Amazon | Barnes & Noble | iBooks | Kobo



Title: Frozen (Book 2)
Author: Eve Silver
Publisher: Independent
Pages: 93
Genre: Sci-fi Romance
Raina and Wizard are back, racing across the Northern Waste to outrun ice pirates as they follow a distress call to an isolated community that just might hold the answers to the mystery of Wizard's missing-and-presumed-dead, now-possibly-alive sister, Tatiana. But instead of answers, all they find are buried secrets and a truckload of trouble.

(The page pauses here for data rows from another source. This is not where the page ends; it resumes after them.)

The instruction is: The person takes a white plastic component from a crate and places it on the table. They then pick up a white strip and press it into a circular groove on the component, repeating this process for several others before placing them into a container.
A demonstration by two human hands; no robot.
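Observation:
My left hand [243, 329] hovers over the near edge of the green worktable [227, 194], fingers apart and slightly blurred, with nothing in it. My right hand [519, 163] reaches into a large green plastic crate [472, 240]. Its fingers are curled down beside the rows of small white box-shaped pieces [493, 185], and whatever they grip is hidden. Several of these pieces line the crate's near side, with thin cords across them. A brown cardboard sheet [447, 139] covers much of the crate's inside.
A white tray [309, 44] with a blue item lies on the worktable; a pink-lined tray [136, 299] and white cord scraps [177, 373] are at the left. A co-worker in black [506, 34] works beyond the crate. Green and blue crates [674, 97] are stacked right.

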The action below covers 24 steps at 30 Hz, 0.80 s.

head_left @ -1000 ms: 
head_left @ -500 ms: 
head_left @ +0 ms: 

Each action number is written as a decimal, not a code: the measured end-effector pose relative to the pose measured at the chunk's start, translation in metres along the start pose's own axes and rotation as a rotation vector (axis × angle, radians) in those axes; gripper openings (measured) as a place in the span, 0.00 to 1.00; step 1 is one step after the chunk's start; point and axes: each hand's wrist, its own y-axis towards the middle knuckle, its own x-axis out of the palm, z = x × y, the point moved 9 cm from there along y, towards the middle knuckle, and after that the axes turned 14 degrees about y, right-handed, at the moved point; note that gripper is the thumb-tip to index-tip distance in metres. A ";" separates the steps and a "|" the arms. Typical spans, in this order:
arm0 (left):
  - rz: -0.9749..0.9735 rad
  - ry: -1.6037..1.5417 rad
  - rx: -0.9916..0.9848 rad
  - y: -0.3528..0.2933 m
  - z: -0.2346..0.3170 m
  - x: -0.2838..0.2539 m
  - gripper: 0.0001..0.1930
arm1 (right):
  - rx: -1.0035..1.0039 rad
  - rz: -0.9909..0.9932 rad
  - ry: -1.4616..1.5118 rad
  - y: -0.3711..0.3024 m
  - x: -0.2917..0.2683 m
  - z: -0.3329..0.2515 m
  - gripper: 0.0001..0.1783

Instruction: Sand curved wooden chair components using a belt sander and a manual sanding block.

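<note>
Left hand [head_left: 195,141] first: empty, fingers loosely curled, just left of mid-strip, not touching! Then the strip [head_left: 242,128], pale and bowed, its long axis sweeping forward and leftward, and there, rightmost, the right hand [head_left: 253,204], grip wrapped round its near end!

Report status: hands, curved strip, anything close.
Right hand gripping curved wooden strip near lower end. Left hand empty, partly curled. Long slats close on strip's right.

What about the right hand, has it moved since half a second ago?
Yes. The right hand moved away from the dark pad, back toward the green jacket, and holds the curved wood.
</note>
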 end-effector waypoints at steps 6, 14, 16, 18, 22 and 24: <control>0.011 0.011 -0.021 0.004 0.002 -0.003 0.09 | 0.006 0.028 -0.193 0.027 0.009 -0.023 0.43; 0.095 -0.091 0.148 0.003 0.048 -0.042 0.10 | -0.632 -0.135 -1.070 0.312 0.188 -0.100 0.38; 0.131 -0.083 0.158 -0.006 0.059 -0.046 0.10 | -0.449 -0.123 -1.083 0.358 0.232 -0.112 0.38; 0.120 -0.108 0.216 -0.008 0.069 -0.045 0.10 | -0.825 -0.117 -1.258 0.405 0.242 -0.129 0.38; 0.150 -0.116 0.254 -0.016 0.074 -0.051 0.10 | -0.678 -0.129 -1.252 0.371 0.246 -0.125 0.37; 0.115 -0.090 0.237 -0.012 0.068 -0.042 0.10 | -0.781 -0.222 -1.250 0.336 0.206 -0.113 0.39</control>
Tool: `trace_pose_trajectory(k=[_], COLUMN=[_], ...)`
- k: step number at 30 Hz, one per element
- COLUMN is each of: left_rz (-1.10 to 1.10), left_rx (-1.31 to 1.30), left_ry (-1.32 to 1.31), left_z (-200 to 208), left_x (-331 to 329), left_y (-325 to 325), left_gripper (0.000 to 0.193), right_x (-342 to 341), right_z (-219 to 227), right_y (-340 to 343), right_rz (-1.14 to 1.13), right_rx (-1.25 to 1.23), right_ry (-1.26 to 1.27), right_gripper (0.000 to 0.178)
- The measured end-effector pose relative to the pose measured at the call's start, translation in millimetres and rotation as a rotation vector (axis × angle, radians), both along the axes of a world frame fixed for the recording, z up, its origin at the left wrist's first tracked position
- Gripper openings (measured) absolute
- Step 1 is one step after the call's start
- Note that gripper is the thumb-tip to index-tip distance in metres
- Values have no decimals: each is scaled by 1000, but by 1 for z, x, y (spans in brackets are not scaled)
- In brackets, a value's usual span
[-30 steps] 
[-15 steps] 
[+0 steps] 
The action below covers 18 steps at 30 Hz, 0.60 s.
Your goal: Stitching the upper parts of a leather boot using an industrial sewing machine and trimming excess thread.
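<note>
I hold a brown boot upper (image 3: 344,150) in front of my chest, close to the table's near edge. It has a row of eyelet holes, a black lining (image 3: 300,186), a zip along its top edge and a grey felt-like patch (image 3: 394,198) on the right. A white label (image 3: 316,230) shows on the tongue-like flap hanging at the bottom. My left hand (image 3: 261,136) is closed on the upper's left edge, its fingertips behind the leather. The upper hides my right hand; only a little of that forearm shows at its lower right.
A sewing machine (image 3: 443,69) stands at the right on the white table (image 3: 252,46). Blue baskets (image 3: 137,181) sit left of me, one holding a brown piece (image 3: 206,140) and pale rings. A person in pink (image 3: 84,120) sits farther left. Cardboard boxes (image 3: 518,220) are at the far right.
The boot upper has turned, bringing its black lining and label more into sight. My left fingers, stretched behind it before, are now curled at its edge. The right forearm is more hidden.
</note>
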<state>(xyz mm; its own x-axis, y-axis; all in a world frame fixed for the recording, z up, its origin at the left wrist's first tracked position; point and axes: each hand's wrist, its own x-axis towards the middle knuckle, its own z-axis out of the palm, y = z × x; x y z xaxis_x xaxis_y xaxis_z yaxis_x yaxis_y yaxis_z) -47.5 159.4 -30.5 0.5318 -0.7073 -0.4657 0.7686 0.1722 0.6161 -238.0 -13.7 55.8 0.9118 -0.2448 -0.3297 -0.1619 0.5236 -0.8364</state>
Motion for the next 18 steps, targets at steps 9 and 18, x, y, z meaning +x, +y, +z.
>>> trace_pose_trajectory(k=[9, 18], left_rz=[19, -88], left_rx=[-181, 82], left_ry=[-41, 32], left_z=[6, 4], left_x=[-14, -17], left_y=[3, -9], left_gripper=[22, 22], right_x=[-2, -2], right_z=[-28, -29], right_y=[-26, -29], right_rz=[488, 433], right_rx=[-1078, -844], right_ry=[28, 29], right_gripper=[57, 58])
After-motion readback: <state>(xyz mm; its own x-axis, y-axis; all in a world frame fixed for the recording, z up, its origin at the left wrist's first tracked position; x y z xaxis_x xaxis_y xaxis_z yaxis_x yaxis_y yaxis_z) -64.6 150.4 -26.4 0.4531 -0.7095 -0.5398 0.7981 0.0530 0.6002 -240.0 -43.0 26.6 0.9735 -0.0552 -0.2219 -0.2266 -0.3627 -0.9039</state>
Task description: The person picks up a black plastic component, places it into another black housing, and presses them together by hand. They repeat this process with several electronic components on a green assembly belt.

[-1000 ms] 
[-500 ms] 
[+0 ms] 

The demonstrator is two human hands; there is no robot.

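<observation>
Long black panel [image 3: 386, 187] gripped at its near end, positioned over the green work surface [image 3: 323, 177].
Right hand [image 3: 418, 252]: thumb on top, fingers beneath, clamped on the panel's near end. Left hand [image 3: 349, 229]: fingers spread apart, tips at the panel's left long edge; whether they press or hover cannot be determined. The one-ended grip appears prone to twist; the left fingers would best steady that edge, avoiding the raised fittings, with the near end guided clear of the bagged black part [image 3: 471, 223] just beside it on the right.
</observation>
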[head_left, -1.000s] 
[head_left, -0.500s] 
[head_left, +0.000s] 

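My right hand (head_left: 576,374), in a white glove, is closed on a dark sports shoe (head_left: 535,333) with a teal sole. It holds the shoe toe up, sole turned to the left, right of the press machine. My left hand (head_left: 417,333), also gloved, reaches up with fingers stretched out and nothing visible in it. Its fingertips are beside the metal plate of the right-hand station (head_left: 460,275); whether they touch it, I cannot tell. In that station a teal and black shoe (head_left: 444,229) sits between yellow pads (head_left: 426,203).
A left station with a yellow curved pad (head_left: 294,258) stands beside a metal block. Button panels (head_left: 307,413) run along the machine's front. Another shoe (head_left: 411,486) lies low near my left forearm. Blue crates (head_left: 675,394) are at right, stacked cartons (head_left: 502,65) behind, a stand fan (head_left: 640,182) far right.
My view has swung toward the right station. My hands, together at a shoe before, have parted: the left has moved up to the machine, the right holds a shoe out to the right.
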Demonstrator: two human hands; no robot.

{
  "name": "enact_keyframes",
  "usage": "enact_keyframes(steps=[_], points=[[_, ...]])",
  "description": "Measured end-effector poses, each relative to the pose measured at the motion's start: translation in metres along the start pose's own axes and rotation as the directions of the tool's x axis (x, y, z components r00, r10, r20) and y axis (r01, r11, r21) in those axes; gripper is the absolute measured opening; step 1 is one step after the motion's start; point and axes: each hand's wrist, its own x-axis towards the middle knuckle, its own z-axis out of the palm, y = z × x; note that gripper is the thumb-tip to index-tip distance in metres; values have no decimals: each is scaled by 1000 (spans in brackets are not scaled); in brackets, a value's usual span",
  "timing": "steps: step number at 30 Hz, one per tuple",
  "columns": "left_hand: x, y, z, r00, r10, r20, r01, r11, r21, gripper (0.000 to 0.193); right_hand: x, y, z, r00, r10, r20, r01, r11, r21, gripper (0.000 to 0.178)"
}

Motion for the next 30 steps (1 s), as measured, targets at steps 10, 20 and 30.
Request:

For those of you who've been missing the Northern Waste, FROZEN is a brand new novella that takes place between the events of DRIVEN and HIDDEN. It can be read as a stand-alone.

Warning: FROZEN includes non-stop action, Reavers, snowscooters, plasguns, frigid temperatures, rebels, a heroine who's a blond tsunami with a backbone of pure steel, and a smart, hot hero who has a little difficulty with emotion.

Amazon | Barnes & Noble | iBooks | Kobo



Title: Hidden (Book 3)
Author: Eve Silver
Publisher: Independent
Pages: 346
Genre: Scifi Romance
“…[Silver] keeps bringing a fresh aspect to romance with strong worldbuilding and a poignant love story. It's a true marriage of the themes of fantasy/science fiction and romance…”—DearAuthor.com

For most of her life Tatiana was imprisoned, tortured in the name of science, her DNA used to create a plague that could wipe out the entire population of the Northern Waste. But since her escape she's no one's victim. Not any more. She means to hunt down her tormentor, kill him, and destroy the plague he created. Nothing slows her down or distracts her from her mission. Until she encounters the mysterious Tristan who claims his goals match hers.

Enemy or ally, she has no way to know…but she does know better than to trust a smart and sexy stranger who's alpha to the core. While her body aches for his touch, her mind recognizes that he's a man with secrets and a hidden agenda of his own. She means to discover what he's hiding, but first they'll have to survive ice pirates, a lethal plague, and being trapped in an underground lab, running like rats in a maze from a deadly threat unleashed by a madman.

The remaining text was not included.